A student who pays their tuition is paying for the privilege of being a part of the student body. They get certain discounts and have better access to the facilities of their school than the general public. They have opportunities for certain activities (e.g. study abroad) that the general public does not receive.

A student who pays tuition has the right to attend and participate in the classes they have registered to participate in. This participation means several things. They have the right to be (either physically or virtually) in the classroom for instruction. They have access to the instructor for the purposes of clarification of matters pertaining to the course of study. They have the right to submit their work for objective evaluation by the instructor. They have the benefit of learning from the criticism of their instructor as part of the evaluation of their classroom participation, homework, and exams.

A student who pays tuition and successfully completes their course of study has the right to join that school's community of alumni.
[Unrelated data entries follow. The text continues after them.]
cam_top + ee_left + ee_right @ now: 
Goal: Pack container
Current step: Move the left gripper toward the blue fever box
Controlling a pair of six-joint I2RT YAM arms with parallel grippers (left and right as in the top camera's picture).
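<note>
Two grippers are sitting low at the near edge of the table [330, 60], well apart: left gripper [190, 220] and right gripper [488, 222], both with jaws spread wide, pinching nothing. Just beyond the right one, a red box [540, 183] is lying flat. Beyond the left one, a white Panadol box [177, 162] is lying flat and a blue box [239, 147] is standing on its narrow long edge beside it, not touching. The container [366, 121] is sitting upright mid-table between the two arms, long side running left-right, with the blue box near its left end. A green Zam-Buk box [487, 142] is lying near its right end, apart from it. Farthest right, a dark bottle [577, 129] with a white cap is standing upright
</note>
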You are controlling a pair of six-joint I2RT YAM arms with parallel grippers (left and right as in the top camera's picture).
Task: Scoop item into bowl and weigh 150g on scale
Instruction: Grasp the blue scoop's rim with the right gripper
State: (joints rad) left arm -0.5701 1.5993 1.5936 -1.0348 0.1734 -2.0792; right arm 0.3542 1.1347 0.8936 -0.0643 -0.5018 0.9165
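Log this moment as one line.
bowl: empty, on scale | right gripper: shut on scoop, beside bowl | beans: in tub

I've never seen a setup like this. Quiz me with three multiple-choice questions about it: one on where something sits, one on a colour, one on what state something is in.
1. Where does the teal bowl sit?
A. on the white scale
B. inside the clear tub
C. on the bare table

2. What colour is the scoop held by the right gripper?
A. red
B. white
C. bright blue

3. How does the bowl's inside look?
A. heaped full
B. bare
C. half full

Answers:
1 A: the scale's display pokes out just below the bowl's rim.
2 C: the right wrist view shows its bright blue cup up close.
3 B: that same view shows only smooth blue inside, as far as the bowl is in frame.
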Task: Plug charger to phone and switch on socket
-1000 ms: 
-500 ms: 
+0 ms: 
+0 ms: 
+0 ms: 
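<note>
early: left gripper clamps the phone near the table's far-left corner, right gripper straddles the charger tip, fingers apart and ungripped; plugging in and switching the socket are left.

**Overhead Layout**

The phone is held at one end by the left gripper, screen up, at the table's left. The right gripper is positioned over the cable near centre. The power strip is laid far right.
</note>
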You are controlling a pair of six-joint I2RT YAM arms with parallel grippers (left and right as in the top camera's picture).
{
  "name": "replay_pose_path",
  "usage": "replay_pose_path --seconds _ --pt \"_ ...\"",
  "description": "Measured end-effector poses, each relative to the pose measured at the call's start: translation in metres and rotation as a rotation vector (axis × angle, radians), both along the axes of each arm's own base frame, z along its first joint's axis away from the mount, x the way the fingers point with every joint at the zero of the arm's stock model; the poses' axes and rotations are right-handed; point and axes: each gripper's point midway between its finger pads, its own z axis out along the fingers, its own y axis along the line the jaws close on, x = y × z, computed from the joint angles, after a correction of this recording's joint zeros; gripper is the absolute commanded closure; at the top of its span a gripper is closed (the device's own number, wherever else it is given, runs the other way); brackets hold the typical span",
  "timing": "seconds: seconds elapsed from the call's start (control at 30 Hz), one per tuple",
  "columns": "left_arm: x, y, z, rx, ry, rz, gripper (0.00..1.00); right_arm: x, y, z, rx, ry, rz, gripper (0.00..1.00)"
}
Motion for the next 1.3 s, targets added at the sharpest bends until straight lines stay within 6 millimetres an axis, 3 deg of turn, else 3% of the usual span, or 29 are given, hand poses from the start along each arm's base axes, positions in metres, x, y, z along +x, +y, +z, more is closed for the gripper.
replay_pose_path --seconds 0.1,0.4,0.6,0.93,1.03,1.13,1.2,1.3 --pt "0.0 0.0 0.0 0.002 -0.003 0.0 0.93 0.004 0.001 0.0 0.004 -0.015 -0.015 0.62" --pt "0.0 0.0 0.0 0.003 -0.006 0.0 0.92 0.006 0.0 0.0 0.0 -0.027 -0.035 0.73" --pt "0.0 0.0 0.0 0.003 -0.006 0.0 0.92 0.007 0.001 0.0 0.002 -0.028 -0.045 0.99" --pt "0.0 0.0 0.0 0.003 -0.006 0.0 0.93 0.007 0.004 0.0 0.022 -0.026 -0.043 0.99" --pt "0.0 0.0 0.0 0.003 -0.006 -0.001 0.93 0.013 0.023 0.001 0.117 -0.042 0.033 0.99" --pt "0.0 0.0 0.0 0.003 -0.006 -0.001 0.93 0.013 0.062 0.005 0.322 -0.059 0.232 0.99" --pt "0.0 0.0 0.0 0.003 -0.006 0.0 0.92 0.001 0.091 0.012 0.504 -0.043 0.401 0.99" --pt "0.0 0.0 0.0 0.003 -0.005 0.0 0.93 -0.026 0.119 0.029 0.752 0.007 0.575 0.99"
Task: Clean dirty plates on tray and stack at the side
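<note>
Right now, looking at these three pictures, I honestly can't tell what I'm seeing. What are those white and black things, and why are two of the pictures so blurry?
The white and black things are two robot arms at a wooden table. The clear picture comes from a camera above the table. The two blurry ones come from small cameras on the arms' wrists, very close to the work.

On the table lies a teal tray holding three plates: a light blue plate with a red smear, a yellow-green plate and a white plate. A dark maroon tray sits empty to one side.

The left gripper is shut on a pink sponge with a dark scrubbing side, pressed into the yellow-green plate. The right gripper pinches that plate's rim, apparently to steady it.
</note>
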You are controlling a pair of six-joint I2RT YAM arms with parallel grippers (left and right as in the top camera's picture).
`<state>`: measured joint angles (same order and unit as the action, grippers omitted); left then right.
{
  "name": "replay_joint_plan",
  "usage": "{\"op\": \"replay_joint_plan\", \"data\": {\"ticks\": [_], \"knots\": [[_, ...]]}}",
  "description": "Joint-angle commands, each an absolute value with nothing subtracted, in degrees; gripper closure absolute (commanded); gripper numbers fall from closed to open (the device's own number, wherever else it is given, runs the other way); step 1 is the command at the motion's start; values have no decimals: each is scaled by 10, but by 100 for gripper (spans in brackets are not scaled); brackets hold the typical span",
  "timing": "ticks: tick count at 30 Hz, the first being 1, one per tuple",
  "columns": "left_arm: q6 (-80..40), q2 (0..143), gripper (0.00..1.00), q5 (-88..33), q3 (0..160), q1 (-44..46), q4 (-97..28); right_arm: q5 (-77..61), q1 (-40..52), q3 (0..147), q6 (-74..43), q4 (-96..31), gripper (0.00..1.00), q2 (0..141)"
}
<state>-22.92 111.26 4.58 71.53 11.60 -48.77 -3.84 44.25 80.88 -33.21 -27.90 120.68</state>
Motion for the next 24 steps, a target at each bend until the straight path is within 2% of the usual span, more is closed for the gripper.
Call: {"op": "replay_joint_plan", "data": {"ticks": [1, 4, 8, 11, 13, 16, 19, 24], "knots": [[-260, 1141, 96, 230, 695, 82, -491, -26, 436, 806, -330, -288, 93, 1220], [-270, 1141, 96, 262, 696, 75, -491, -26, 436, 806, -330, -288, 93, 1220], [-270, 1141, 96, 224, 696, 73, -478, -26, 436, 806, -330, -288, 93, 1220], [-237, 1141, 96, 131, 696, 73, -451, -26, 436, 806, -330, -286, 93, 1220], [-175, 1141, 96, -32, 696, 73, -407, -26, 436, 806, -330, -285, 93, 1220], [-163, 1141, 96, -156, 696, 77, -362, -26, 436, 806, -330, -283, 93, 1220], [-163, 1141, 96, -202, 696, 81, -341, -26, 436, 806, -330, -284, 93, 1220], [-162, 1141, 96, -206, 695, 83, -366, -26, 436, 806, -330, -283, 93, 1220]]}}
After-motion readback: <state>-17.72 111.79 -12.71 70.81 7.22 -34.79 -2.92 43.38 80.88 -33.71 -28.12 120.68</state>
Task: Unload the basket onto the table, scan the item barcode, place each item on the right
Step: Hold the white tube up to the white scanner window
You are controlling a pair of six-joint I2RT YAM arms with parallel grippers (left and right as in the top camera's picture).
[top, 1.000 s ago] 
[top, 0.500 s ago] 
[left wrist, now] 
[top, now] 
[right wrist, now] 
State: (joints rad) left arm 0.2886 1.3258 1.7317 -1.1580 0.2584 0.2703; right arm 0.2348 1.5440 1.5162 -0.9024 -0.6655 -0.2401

That graduate also has the right to have the University's faculty attest to that graduate's ability to potential employers and other institutions of higher learning.

I will proudly stand for the students who have completed my courses and attest to their degree of proficiency with the course material covered. I do not take pleasure in failing a student. I get no satisfaction from seeing a student drop because the workload is too difficult. Both of those situations leave me wondering if I could have done more.

What I will not do is pass a student who receives 59% of the material in the course. I will not boost a student's grade because they "worked really really hard" or other reason not directly related to the material for the course. Likewise, I don't post my grading rubrics, despite being asked to. I want the best from my student's on every assignment. College is supposed to be difficult. College is supposed to stretch you both in terms of determining your priorities and in terms of dealing with the material. College is the crucible in which those wanting to be considered professionals by our society must be tested.

In the end, I almost wish for the days before learning became a business. When eager learners would gather around a wise elder and listen to them expound. When wise elders felt their obligation to their society to be such that they needed to sit in the town center and help those younger than they are learn the lessons they learned. It was the way society moved ahead.